Now, For the graph formed, if the Topological sort can be found containing all the nodes (courses), all the courses can be completed in the order returned by topological sort. Else it is not possible to complete all the courses.
How to form the graph?
The pair [a,b] represents that the Course b must be completed before Course a.
Hence in the graph, two nodes representing Course a and b can be created with a directed edge from Node b to Node a.
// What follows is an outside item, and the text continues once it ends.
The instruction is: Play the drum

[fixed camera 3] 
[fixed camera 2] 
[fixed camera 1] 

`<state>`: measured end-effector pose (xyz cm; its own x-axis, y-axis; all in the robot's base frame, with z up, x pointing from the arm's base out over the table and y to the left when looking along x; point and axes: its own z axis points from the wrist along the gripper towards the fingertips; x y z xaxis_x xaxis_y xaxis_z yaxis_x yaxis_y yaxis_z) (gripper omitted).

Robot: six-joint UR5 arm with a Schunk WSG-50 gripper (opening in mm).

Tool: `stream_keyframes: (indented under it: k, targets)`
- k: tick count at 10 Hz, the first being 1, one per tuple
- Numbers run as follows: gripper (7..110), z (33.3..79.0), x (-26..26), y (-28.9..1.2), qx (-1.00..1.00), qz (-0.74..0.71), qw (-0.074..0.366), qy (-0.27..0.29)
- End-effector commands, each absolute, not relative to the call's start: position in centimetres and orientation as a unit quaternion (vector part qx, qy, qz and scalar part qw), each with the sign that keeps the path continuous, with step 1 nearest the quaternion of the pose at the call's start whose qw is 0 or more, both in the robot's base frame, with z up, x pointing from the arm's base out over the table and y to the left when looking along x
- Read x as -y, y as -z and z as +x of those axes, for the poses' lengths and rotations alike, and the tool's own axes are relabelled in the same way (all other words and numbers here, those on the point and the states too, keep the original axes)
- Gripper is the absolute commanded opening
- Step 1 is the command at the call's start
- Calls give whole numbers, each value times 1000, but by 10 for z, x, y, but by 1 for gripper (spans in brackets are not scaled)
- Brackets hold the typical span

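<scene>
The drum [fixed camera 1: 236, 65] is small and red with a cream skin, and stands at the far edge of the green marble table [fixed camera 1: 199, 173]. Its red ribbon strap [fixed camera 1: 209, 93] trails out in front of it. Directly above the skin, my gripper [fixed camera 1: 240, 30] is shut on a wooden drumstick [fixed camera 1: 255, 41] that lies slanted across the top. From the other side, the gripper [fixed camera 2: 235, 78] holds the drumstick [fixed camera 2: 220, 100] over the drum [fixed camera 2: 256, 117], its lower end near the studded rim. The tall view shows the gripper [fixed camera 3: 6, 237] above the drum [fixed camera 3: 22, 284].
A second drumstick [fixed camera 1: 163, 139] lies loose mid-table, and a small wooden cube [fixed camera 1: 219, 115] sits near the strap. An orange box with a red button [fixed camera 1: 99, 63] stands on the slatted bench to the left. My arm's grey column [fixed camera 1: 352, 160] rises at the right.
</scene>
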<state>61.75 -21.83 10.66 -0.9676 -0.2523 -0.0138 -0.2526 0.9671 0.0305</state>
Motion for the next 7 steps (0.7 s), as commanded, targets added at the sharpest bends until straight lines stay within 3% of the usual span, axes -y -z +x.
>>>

This way the topological sort will return Node b before Node a.
Approach:
- Using the dependencies of courses, prepare a directed graph.
- Get the topological ordering of the graph formed.
- If the topological ordering contains all nodes, all the courses can be completed in that order.
- Otherwise, it is not possible to completed all the courses.
Dry Run:
Code:
#include <bits/stdc++.h>
using namespace std;
class Solution {
private:
/* Function to return the topological
sorting of given graph */
vector<int> topoSort(int V, vector<int> adj[]) {
// To store the In-degrees of nodes
vector<int> inDegree(V, 0);
// Update the in-degrees of nodes
for (int i = 0; i < V; i++) {
for(auto it : adj[i]) {
// Update the in-degree
inDegree[it]++;
}
}
// To store the result
vector<int> ans;
// Queue to facilitate BFS
queue<int> q;
// Add the nodes with no in-degree to queue
for(int i=0; i<V; i++) {
if(inDegree[i] == 0) q.push(i);
}
// Until the queue is empty
while(!q.empty()) {
// Get the node
int node = q.front();
// Add it to the answer
ans.push_back(node);
q.pop();
// Traverse the neighbours
for(auto it : adj[node]) {
// Decrement the in-degree
inDegree[it]--;
/* Add the node to queue if
its in-degree becomes zero */
if(inDegree[it] == 0) q.push(it);
}
}
// Return the result
return ans;
}
public:
/* Function to determine if all
the tasks can be finished */
bool canFinish(int N, vector<vector<int>> arr) {
// To store the graph
vector<int> adj[N];
// Form the graph
for(auto it : arr) {
int u = it[0];
int v = it[1];
// Add the edge v-> u
adj[v].push_back(u);
}
// Get the topological ordering of graph
vector<int> topo = topoSort(N, adj);
/* If it doesn't contain
all nodes, return false */
if(topo.size() < N) return false;
// Return true otherwise
return true;
}
};
int main() {
int N = 4;
vector<vector<int>> arr = {
{1,0},
{2,1},
{3,2}
};
/* Creating an instance of
Solution class */
Solution sol;
/* Function call to determine if
all the tasks can be finished */
bool ans = sol.canFinish(N, arr);
// Output
if(ans)
cout << "All the tasks can be finished.";
else
cout << "All the tasks can not be finished.";
return 0;
}Complexity Analysis:
Let's denote:
N as the number of courses (nodes).
M as the number of prerequisite pairs (edges).
- Time Complexity:
- Building the Adjacency List:
- The loop runs over each prerequisite pair, so it takes O(M) time.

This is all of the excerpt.